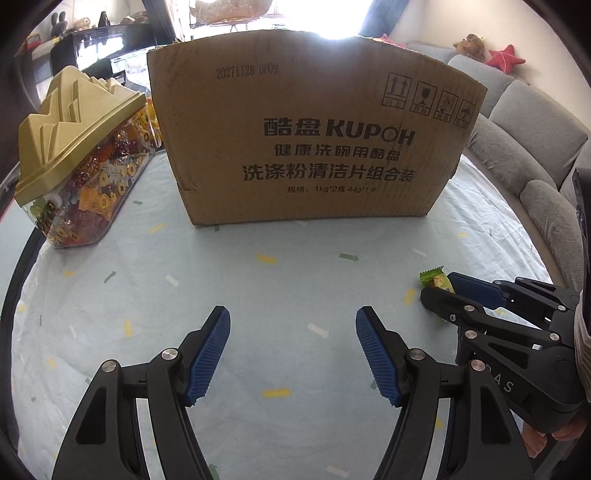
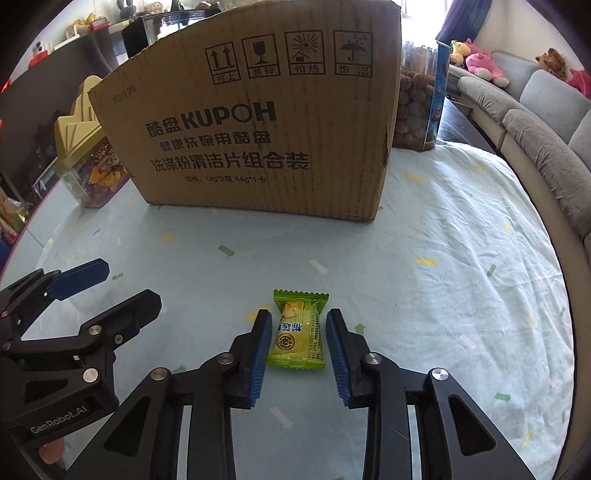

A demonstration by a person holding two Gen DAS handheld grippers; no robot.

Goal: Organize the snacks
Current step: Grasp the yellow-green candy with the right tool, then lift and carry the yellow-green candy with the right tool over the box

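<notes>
Bright daylight, window (image 1: 343, 22) glare blown out behind box (image 1: 306, 133); fisheye edges warped, dark corners.

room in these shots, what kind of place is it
Most likely a home living room. A grey sofa curves along the right, plush toys sit on it, and the work surface is a table under a pale patterned cloth bearing a cardboard box and snack jars.

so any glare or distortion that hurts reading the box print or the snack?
Left wrist: window glare blows out the top edge of the box, print still legible, box edges bowed by the fisheye. Right wrist: even light, snack sharp between the open right gripper jaws; date code on the box too small to read.
</notes>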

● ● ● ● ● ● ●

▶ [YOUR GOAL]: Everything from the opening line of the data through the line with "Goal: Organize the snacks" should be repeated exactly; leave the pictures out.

▶ [SOLUTION]:
A demonstration by a person holding two Gen DAS handheld grippers; no robot.

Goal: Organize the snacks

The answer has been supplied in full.